Secondly, better coverage of each language is needed. The texts I was using previously (from Project Gutenberg) don’t do this effectively enough. The problem isn’t that the texts are unrepresentative: on the contrary, they are too closely representative of normal writing, with not enough coverage of rare words.

For example, of the chemical elements I found hydrogen, oxygen, aluminium (and aluminum), sulphur (but not sulfur), argon, iron, nickel, copper, silver, tin, gold, mercury and lead. (Some of these have multiple meanings, but that doesn’t matter provided the words in question enter the database). Including some texts about chemistry would improve matters, but even then it would take a huge amount of raw material to complete the list.

Importing a copy of the periodic table would clearly solve this particular problem, but I’m not convinced that including tabular data in the corpus is a good idea: there would be little or no opportunity to deduce parts of speech automatically, and I’m concerned that it would add significantly to the number of non-words in the database. In any event, it is not a general solution because most of the words that need to be covered won’t appear in neat tables.

A type of prose that could provide much better coverage is an encyclopedia,
and the obvious candidate is Wikipedia. There was a good case for using this anyway because of its sheer size, and also the number of languages in which an edition is published. I did have some concerns that it would be statistically unrepresentative, but it is now clear that a representative sample is not what is needed.

(Of course I could obtain much of the information needed from Wiktionary, but my preference is to keep this and other dictionaries in reserve as a means for checking data that I have generated independently. This, I hope, will provide more opportunity for detecting errors.)

The third change is to make the language description files an input to the lexicon rather than an output. There then needs to be a means to compare generated word forms with ones that have been reviewed and approved.

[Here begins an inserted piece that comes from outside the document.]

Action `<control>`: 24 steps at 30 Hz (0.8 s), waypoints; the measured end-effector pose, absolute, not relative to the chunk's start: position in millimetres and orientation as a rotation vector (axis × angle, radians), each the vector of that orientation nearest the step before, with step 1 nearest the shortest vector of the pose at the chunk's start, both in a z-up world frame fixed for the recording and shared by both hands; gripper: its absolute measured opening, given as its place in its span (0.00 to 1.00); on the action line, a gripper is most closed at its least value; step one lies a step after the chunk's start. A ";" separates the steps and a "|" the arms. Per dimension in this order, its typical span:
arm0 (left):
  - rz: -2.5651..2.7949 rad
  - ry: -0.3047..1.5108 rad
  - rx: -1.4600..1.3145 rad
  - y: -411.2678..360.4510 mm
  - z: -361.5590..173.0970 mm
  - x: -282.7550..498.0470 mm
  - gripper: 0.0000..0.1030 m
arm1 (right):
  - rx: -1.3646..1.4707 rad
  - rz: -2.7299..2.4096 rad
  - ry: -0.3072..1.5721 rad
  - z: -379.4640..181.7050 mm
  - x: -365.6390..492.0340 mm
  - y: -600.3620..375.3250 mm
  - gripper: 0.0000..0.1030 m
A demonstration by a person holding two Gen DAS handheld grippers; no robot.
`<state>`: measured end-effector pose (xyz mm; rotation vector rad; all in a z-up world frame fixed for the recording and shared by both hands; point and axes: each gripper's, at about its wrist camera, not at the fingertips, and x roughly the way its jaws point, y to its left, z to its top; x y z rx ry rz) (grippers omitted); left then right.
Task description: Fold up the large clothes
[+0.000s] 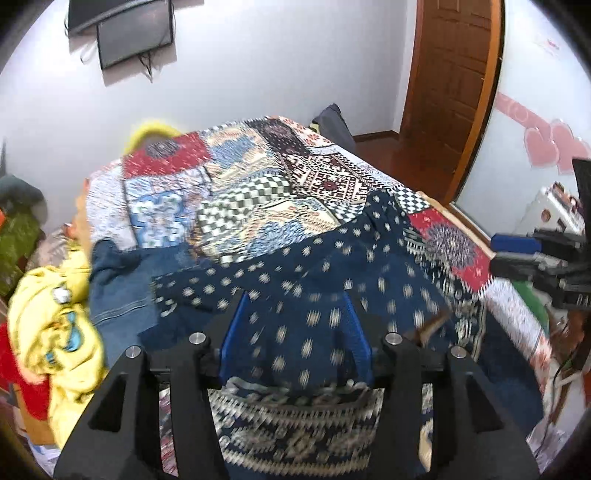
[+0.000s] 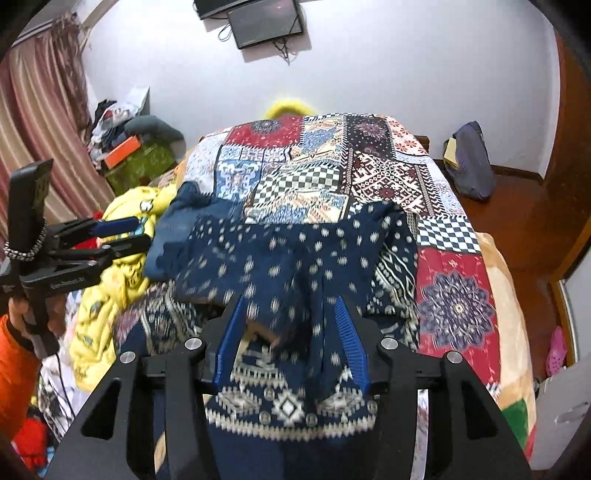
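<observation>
Navy dotted garment (image 2: 295,258) spread over the near part of the patchwork bedspread (image 2: 317,173), its patterned hem (image 2: 288,410) nearest, a denim piece (image 2: 173,229) tucked under its left edge and yellow clothes (image 2: 122,273) heaped further left. Left gripper (image 1: 295,332) part open, blue pads apart above the cloth, no pinch visible. Right gripper (image 2: 291,343) likewise part open over the fabric, a brown tag (image 2: 262,334) just beside its left pad.

white walls (image 2: 406,74), wooden door (image 1: 450,74), wall screen (image 2: 266,26), striped curtain (image 2: 40,122), reddish floor (image 2: 517,206).
</observation>
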<state>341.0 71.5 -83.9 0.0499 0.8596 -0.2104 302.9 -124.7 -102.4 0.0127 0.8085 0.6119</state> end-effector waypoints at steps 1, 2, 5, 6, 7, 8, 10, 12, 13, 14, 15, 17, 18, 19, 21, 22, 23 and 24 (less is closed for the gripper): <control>-0.217 0.875 0.033 69.6 -88.9 353.8 0.49 | 0.018 0.605 0.816 -105.0 311.0 -122.4 0.45; -0.219 0.889 0.024 67.0 -93.4 364.0 0.49 | 0.024 0.595 0.826 -108.6 319.8 -120.0 0.45; -0.219 0.941 0.034 60.1 -114.9 395.4 0.49 | 0.044 0.575 0.869 -123.0 344.6 -115.0 0.45; -0.212 0.957 0.044 58.6 -122.0 401.6 0.49 | 0.053 0.570 0.883 -127.3 350.4 -114.4 0.45; -0.209 0.983 0.054 57.3 -132.0 407.4 0.49 | 0.065 0.560 0.906 -133.8 358.1 -113.5 0.45; -0.214 1.007 0.058 56.9 -141.9 411.1 0.49 | 0.075 0.556 0.923 -139.3 363.8 -114.0 0.45; -0.227 1.044 0.065 58.1 -157.9 410.8 0.49 | 0.094 0.546 0.949 -150.5 373.0 -112.6 0.45; -0.250 1.068 0.078 60.6 -172.6 401.9 0.49 | 0.123 0.537 0.968 -159.0 376.6 -113.1 0.45; -0.258 1.076 0.087 61.7 -177.9 396.0 0.49 | 0.140 0.550 0.984 -163.9 377.0 -112.4 0.45; -0.261 1.084 0.100 62.4 -183.6 388.8 0.49 | 0.148 0.562 1.000 -168.1 376.0 -111.0 0.45; -0.262 1.093 0.118 64.4 -190.0 378.6 0.49 | 0.149 0.569 1.016 -172.7 375.0 -108.7 0.45; -0.263 1.109 0.148 67.3 -200.8 362.5 0.49 | 0.121 0.585 1.046 -181.6 370.0 -101.6 0.45; -0.257 1.118 0.161 69.6 -206.9 352.7 0.49 | 0.095 0.597 1.061 -186.1 365.7 -97.0 0.45; -0.253 1.125 0.168 71.6 -210.8 346.2 0.49 | 0.066 0.609 1.077 -191.3 360.0 -92.6 0.45; -0.232 1.130 0.178 76.9 -220.2 328.1 0.52 | 0.017 0.623 1.107 -200.8 350.2 -86.0 0.45; -0.219 1.106 0.171 79.7 -220.5 319.9 0.54 | -0.004 0.628 1.127 -206.1 345.3 -83.7 0.45; -0.204 1.090 0.158 83.2 -219.6 313.1 0.58 | -0.016 0.630 1.143 -209.5 341.5 -82.8 0.45; -0.188 1.088 0.133 88.2 -218.9 306.7 0.60 | -0.023 0.629 1.158 -213.2 338.3 -82.6 0.45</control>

In choosing what the topics should be, my main priority has been to avoid creating large grey areas. This is partly to simplify the initial classification process, but mostly to make the resulting predicates easier to memorise: if the classifications are obvious given the topics, then all you have to remember are the topics.

Computer technology makes a good choice for a top-level namespace because it is a large subject that has much specialised vocabulary and reasonably well-defined boundaries. I’ve called this namespace ‘comp‘. The namespaces immediately below it wil include:

comp:alg (algorithms)
comp:arch (machine architecture)
comp:code (source and object code)
comp:data (data types and structures)
comp:dev (software development)
comp:exec (execution)
comp:io (input/output)
comp:net (networking)
comp:os (operating systems)
comp:ui (the user interface)

Some of the second-level namespaces have third-level namespaces within them. Examples include comp:alg:sort and comp:io:printer. The main reason for introducing them was the groups of predicate names that would otherwise share a common suffix, such as inkjet, laser and thermal printers, or bubble, insertion and selection sorts. The word ‘printer’ or ’sort’ was going to have to appear in the predicate name anyway, so why not make it a namespace and obtain the benefit of grouping like terms together?

Much computer-related terminology has been adapted from other fields. It will therefore be no surprise to find the same predicate names appearing in other namespaces with similar definitions, both inside and outside the comp hierarchy. An example would be comp:dev:fork and comp:os:fork. One could argue that these are essentially the same process applied respectively to source code and to a running process, but there are two good reasons for keeping them separate:

• Although they have much in common, there is enough contextual baggage associated with each that it would be difficult for a generic description to convey their full meanings
• The concept of forking is one that applies only to a very small number of isolated concepts. It is therefore quite practicable to enumerate the alternatives, and there is little to be gained by attempting to generalise.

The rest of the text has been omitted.